Exercise goal: Without the pictures, return each record as it appears.

Source data:
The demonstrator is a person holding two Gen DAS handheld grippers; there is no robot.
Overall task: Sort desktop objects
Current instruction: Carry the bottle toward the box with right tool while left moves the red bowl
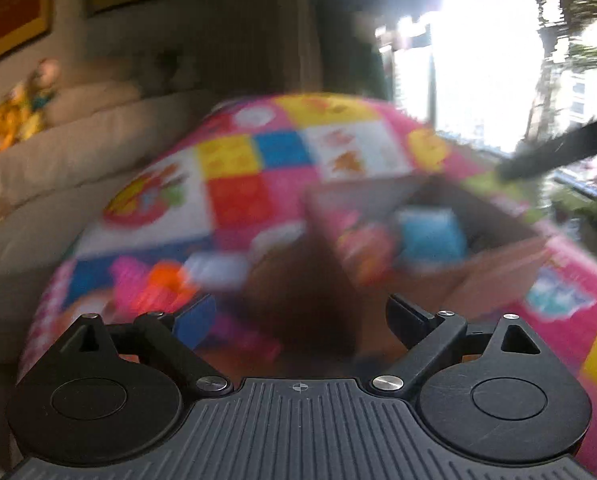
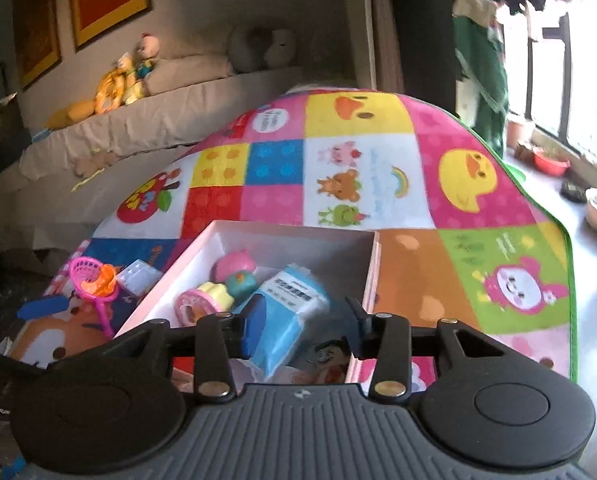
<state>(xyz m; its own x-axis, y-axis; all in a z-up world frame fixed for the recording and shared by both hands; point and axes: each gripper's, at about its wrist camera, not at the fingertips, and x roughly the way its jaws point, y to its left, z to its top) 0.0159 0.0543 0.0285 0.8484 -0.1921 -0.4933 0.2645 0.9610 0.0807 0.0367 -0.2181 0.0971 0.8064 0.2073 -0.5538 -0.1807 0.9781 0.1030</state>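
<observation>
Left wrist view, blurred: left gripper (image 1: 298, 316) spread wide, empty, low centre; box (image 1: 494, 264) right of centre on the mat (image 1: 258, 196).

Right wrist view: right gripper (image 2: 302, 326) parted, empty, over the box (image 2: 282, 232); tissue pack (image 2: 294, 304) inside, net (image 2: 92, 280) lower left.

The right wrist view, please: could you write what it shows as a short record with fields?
surface: colourful play mat with animal prints
container: open white box on the mat
in the box: blue tissue pack, pink-capped toy figure, round pink and yellow toy
outside the box, left: pink toy net, blue stick
right gripper: open, empty, over the box's near end
left gripper: open, empty; its view is blurred
</observation>
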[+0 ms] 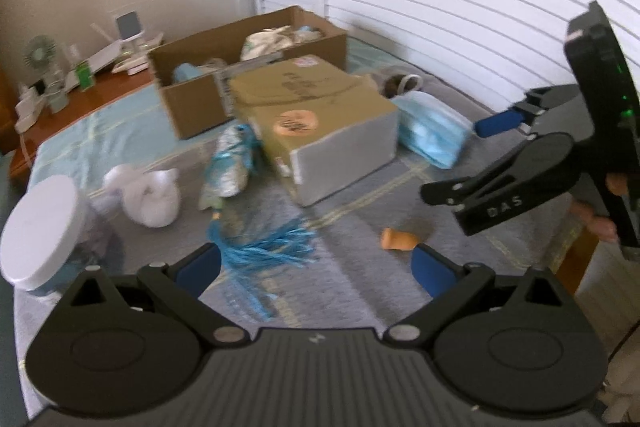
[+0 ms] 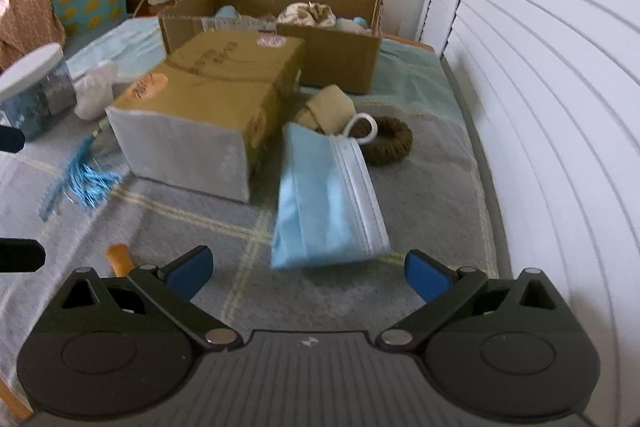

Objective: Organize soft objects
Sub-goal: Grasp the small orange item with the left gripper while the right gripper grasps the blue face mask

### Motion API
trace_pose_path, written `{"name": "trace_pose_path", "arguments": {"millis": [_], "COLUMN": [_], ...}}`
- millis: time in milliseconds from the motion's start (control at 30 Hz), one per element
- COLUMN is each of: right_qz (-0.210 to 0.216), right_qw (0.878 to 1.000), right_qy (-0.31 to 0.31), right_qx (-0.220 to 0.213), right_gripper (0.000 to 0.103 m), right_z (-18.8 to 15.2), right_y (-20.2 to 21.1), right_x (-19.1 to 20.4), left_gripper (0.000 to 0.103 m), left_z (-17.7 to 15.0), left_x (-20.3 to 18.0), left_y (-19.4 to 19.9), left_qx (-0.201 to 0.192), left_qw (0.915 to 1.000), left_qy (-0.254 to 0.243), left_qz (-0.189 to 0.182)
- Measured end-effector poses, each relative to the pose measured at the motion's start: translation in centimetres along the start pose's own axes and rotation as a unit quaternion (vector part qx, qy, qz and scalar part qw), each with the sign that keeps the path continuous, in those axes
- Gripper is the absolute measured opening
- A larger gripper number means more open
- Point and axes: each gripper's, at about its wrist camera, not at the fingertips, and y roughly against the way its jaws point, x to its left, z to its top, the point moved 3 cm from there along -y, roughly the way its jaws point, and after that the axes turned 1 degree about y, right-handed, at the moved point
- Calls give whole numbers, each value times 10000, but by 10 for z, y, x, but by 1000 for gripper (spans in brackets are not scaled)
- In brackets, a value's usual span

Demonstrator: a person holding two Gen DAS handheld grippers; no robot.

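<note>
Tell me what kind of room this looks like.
Probably a bedroom at home: soft items lie on a plaid blanket spread like bedding, white louvered doors run alongside, and a wooden side table holds a small fan and chargers.

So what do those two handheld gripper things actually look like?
Both are matte black plastic: the left gripper and right gripper each have a ribbed body, round pivot housings, silver screws and blue finger pads. The right one carries white "DAS" lettering and green lights.

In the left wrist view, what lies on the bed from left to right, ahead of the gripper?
White-lidded jar → white rolled cloth → blue tassel → small orange piece → right gripper.
</note>
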Motion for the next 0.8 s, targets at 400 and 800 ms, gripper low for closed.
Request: {"name": "trace_pose_path", "arguments": {"millis": [400, 800], "right_qz": [235, 289], "right_qw": [9996, 9994], "right_qy": [-135, -76], "right_qx": [-101, -164], "right_gripper": [103, 103], "right_z": [-7, -10], "right_y": [-1, 1], "right_x": [-10, -11], "left_gripper": [52, 28], "left_z": [0, 1], "left_x": [-38, -44], "left_y": [-24, -40], "left_qx": [98, 117], "left_qw": [9970, 9973], "left_qy": [-511, -407], "left_qz": [-571, -592]}}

Task output:
The demonstrator is a person holding two Gen DAS handheld grippers; there is no robot.
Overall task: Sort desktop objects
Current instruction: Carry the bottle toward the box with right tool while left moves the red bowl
<state>(xyz m; its own x-axis, y-axis; all in a z-up world frame fixed for the recording and shared by both hands; point and axes: each gripper's, at about its wrist camera, not at the fingertips, and x roughly the way its jaws point, y to its left, z to its top) 0.0159 0.0543 0.0285 0.8484 -0.1921 -0.4933 0.2645 0.9610 0.0807 0.0367 -0.2181 0.0971 0.8064 0.2073 -0.5538 -0.1807 0.9781 0.1030</state>
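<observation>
Left wrist view, blurred: left gripper (image 1: 298, 316) spread wide, empty, low centre; box (image 1: 494, 264) right of centre on the mat (image 1: 258, 196).

Right wrist view: right gripper (image 2: 302, 326) parted, empty, over the box (image 2: 282, 232); tissue pack (image 2: 294, 304) inside, net (image 2: 92, 280) lower left.

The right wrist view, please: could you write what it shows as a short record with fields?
surface: colourful play mat with animal prints
container: open white box on the mat
in the box: blue tissue pack, pink-capped toy figure, round pink and yellow toy
outside the box, left: pink toy net, blue stick
right gripper: open, empty, over the box's near end
left gripper: open, empty; its view is blurred
</observation>
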[+0 ms] 
[+0 ms] 

Objective: Organize soft objects
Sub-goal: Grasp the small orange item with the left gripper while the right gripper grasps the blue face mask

### Motion API
trace_pose_path, written `{"name": "trace_pose_path", "arguments": {"millis": [_], "COLUMN": [_], ...}}`
- millis: time in milliseconds from the motion's start (control at 30 Hz), one per element
- COLUMN is each of: right_qz (-0.210 to 0.216), right_qw (0.878 to 1.000), right_qy (-0.31 to 0.31), right_qx (-0.220 to 0.213), right_gripper (0.000 to 0.103 m), right_z (-18.8 to 15.2), right_y (-20.2 to 21.1), right_x (-19.1 to 20.4), left_gripper (0.000 to 0.103 m), left_z (-17.7 to 15.0), left_x (-20.3 to 18.0), left_y (-19.4 to 19.9), left_qx (-0.201 to 0.192), left_qw (0.915 to 1.000), left_qy (-0.254 to 0.243), left_qz (-0.189 to 0.182)
- Measured end-effector poses, each relative to the pose measured at the motion's start: translation in centimetres along the start pose's own axes and rotation as a unit quaternion (vector part qx, qy, qz and scalar part qw), each with the sign that keeps the path continuous, in those axes
- Gripper is the absolute measured opening
- A larger gripper number means more open
- Point and axes: each gripper's, at about its wrist camera, not at the fingertips, and y roughly against the way its jaws point, x to its left, z to its top, the point moved 3 cm from there along -y, roughly the way its jaws point, and after that the axes turned 1 degree about y, right-handed, at the moved point
- Calls give whole numbers, each value times 10000, but by 10 for z, y, x, but by 1000 for gripper (spans in brackets are not scaled)
- In brackets, a value's usual span

Demonstrator: a person holding two Gen DAS handheld grippers; no robot.

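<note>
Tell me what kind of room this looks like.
Probably a bedroom at home: soft items lie on a plaid blanket spread like bedding, white louvered doors run alongside, and a wooden side table holds a small fan and chargers.

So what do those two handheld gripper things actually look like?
Both are matte black plastic: the left gripper and right gripper each have a ribbed body, round pivot housings, silver screws and blue finger pads. The right one carries white "DAS" lettering and green lights.

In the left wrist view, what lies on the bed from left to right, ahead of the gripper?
White-lidded jar → white rolled cloth → blue tassel → small orange piece → right gripper.
</note>
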Motion for the next 0.8 s, targets at 400 and 800 ms, gripper low for closed.
Request: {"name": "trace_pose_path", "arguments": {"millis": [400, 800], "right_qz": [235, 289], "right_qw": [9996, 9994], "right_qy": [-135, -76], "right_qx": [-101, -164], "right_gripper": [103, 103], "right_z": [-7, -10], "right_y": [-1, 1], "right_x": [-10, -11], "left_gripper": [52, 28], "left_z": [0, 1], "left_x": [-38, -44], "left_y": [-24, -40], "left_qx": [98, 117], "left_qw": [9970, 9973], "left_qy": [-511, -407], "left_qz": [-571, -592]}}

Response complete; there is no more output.